Улыбнувшись откровенной голограмме девушки, игриво улыбающейся с проекции на пульте управления, Боб коснулся картинки. Рассыпаясь тысячей искорок, голограмма запрыгала на массивном пальце перчатки скафандра забавными светлячками. Изображение вновь восстановилось, стоило только убрать помеху, но пока настраивалась картинка, лицо Беллы сменялось десятками улыбок, оттенков и настроений, а игриво оттопыренная попка зазывно покачивалась из стороны в сторону. Заманивая его в приятные объятия, воспоминания их уединения и недолгих моментов счастья.
Белла. Его девочка, только ему она дарит свою искреннюю заботу и ласку. Только с ним она счастлива. Ну и, что же, что работает она в красных ярусах. А, что еще делать девчонке с такой судьбой? Всем приходится заниматься не тем чем нравится. Как говорит ротный капеллан на исповеди главное — это то, что творится в душах, что помогает выжить им в этом сумасшедшем мире. Находить хорошее даже в дерьме которое плещется через край… этой "долбанной" планеты, "долбанной" жизни.
— Я вернусь Белла, — прошептал губами Боб, посылая в далекие барханы посыл искренней нежности, — назло карканьям Гориллы, назло термитам, назло всей "долбанутости" этого мира…
— А ну консервы, отозвались по номерам… — разрывая мечтательное состояние полудремы, ворвался в эфир рык сержанта, — Все написали завещания, помолились?! Через час прибываем на место. И пока ваши головы еще способны вмещать, что-то кроме собственного дерьма, рассылаю план боевых действий, расписанный для каждого поминутно. По загрузке бортовых вычислителей, доклад!

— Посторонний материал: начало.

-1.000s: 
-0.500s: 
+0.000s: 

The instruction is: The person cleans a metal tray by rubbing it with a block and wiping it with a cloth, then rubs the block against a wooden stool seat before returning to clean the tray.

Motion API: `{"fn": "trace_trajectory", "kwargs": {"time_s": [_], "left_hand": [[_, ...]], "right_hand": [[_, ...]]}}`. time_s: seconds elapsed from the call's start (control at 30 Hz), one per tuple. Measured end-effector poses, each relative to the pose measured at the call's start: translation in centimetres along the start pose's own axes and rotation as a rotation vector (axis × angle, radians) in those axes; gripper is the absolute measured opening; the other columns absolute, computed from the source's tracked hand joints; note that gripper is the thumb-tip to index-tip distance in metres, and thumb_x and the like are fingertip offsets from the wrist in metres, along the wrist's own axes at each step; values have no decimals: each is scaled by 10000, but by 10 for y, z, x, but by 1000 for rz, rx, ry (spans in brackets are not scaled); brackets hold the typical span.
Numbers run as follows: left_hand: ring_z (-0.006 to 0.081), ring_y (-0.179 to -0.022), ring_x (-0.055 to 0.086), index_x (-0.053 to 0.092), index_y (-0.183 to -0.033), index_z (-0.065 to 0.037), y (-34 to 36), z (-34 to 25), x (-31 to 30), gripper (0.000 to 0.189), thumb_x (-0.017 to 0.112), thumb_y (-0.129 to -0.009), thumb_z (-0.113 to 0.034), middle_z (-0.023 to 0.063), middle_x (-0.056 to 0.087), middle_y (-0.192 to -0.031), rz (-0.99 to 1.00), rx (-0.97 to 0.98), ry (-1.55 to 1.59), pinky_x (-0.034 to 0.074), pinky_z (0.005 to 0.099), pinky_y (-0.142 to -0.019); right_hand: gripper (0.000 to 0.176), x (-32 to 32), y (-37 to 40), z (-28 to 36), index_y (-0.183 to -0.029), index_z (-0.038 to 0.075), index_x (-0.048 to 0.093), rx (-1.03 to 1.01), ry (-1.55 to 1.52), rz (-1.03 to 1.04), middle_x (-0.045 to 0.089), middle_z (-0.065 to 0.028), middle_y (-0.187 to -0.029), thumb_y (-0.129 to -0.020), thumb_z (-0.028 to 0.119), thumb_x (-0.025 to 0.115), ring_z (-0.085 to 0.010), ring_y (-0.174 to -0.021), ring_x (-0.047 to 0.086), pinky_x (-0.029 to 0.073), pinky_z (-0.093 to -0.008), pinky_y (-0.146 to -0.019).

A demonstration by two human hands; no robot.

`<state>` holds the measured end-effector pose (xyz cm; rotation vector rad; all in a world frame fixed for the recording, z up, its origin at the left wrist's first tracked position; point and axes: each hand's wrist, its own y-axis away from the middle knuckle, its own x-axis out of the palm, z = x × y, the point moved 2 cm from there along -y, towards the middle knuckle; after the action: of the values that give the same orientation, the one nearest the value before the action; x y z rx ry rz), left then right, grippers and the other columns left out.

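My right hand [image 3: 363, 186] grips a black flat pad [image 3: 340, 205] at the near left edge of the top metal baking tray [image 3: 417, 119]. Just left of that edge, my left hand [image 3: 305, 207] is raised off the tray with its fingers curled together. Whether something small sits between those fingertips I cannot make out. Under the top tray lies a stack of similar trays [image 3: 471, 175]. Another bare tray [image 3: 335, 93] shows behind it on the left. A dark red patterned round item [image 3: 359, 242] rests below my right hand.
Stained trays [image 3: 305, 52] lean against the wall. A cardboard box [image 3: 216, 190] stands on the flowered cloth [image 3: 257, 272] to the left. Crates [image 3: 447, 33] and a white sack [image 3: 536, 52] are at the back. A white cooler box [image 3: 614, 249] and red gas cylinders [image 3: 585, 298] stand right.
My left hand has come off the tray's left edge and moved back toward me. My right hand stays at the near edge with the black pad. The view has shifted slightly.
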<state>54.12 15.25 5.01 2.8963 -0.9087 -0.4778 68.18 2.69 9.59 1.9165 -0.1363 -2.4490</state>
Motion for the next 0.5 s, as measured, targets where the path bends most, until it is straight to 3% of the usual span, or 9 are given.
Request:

На лицевой части круговой панорамы, транслирующей окружающее пространство бесконечных красных обломков скал и песка, всплыла иконка системного сообщения. Индикация загрузки мигала довольно долго для обычного плана операции. И когда Боб стал внимательно вчитываться в мешанину многослойной схемы, и вникать в суть казенных слов по спине пробежал предательский холодок запоздалого предчувствия.

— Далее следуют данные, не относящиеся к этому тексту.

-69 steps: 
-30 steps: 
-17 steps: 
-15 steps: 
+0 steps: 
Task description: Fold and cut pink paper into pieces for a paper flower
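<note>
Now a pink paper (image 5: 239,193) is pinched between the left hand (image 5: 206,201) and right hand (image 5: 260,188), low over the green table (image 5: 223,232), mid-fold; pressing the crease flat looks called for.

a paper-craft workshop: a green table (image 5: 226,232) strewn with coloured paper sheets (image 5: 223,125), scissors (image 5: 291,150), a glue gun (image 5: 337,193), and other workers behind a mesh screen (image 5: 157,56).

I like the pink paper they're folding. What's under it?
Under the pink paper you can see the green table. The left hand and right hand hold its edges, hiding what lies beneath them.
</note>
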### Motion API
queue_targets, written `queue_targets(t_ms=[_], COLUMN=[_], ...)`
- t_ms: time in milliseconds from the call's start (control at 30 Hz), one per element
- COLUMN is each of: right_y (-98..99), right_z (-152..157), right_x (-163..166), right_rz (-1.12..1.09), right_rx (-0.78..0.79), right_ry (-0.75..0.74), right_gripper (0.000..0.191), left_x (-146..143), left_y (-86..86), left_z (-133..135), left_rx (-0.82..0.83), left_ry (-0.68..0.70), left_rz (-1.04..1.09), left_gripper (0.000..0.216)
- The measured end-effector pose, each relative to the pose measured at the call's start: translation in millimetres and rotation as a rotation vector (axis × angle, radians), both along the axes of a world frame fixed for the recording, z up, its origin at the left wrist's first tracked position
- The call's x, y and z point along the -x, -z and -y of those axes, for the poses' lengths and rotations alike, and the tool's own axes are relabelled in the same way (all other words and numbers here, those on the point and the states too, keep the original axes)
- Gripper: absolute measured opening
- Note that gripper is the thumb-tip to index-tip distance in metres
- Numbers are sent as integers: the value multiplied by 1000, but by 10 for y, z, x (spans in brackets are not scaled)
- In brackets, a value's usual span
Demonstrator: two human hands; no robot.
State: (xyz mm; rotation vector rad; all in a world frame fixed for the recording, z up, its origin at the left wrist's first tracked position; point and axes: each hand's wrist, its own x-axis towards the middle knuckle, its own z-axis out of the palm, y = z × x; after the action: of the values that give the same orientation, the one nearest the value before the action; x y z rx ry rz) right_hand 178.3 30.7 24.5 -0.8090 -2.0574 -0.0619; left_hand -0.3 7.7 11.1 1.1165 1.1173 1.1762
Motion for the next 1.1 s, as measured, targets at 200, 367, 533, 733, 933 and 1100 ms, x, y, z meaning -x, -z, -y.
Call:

— Мать твою…, — поражено прошептал Боб.
За свой тридцатник с хвостиком он успел повидать не мало, были и успешные рейды, и горечь потерь от притаившихся противников. Глотнул он и сухость пустых пищевых контейнеров и противно теплую воду с металлическим привкусом, когда взвод маневрировал днями и ночами участвую в больших баталиях. Но то, что было в борту вычислителя, просто выходило за рамки возможного и ни как не укладывалось в голове. По предварительным расчетам планировалось взаимодействие с множеством соседей, на ограниченном пространстве и в строго определенных временных рамках.